▸ **Instructions for the task**:
Starting at the line that holds "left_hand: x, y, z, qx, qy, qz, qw" and stopping at the line that holds "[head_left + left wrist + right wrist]", restate the records below word for word, with both of those lines included.

[Data entries]
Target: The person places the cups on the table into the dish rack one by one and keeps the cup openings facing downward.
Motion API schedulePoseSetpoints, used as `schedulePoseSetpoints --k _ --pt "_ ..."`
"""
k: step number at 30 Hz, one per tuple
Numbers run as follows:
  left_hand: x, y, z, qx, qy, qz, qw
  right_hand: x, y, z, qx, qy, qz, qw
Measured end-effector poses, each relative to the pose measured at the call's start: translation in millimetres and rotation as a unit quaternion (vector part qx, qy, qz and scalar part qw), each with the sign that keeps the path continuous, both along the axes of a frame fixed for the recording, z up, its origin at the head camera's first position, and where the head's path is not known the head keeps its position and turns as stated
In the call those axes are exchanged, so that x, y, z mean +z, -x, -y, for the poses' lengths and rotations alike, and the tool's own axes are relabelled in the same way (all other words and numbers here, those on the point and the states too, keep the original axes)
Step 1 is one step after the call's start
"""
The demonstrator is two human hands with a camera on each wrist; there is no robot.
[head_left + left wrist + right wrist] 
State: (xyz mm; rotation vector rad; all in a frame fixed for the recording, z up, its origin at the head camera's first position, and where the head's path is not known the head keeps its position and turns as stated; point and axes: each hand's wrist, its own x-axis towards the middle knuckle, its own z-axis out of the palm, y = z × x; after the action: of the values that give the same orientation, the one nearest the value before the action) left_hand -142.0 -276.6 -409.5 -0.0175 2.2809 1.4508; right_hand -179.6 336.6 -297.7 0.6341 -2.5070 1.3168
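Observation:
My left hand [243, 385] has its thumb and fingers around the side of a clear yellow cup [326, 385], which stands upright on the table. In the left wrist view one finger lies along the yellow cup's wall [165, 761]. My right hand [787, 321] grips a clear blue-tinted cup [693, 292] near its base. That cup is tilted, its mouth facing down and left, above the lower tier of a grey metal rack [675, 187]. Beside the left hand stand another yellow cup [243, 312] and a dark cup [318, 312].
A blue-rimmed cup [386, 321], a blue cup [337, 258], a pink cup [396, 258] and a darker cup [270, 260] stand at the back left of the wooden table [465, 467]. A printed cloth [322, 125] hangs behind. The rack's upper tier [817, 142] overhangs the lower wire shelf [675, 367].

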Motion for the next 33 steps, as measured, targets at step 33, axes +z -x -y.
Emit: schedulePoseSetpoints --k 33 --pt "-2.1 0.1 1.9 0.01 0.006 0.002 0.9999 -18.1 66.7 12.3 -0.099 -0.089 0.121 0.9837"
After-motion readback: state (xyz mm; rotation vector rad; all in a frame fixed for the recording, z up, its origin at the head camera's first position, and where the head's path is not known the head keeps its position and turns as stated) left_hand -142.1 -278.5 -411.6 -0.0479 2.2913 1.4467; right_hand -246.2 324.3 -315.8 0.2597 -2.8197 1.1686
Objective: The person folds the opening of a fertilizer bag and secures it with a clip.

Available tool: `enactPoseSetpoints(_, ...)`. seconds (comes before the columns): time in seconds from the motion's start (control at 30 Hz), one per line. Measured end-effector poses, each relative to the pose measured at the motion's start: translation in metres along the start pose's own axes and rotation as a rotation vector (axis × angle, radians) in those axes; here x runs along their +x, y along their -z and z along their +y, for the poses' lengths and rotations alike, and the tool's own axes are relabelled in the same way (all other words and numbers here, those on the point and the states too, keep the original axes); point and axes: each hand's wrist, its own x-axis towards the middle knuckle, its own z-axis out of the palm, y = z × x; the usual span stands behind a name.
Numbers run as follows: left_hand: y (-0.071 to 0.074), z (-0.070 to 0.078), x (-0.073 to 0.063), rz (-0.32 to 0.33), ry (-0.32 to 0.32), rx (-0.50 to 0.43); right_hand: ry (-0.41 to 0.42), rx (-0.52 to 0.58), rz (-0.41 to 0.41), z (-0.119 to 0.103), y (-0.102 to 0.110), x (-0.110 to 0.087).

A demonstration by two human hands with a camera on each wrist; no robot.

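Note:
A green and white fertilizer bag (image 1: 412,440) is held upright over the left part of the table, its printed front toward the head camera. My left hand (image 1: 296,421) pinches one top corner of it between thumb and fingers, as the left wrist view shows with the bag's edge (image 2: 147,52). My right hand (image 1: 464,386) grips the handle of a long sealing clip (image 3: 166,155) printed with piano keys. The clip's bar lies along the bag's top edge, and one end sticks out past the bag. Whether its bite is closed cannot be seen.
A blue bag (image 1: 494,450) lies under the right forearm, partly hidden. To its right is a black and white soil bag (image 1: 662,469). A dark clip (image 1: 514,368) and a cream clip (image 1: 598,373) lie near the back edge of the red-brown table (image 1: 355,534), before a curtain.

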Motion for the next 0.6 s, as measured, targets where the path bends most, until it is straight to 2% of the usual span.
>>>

▸ **Exercise output**:
  left_hand: x, y, z, qx, qy, qz, qw
  right_hand: x, y, z, qx, qy, qz, qw
Measured end-effector poses, each relative to the pose measured at the call's start: translation in millimetres and rotation as a unit quaternion (vector part qx, qy, qz and scalar part qw), each with the sign that keeps the path continuous, both along the axes of a frame fixed for the recording, z up, its origin at the head camera's first position, and where the head's path is not known the head keeps its position and turns as stated
In the call those axes are exchanged, so that x, y, z mean +z, -x, -y, for the poses' lengths and rotations alike, and the tool's own axes are relabelled in the same way (all other words and numbers here, those on the point and the states too, keep the original axes)
Step 1 is one step after the call's start
"""
The demonstrator is two human hands with a camera on each wrist; there is no robot.
[head_left + left wrist + right wrist] 

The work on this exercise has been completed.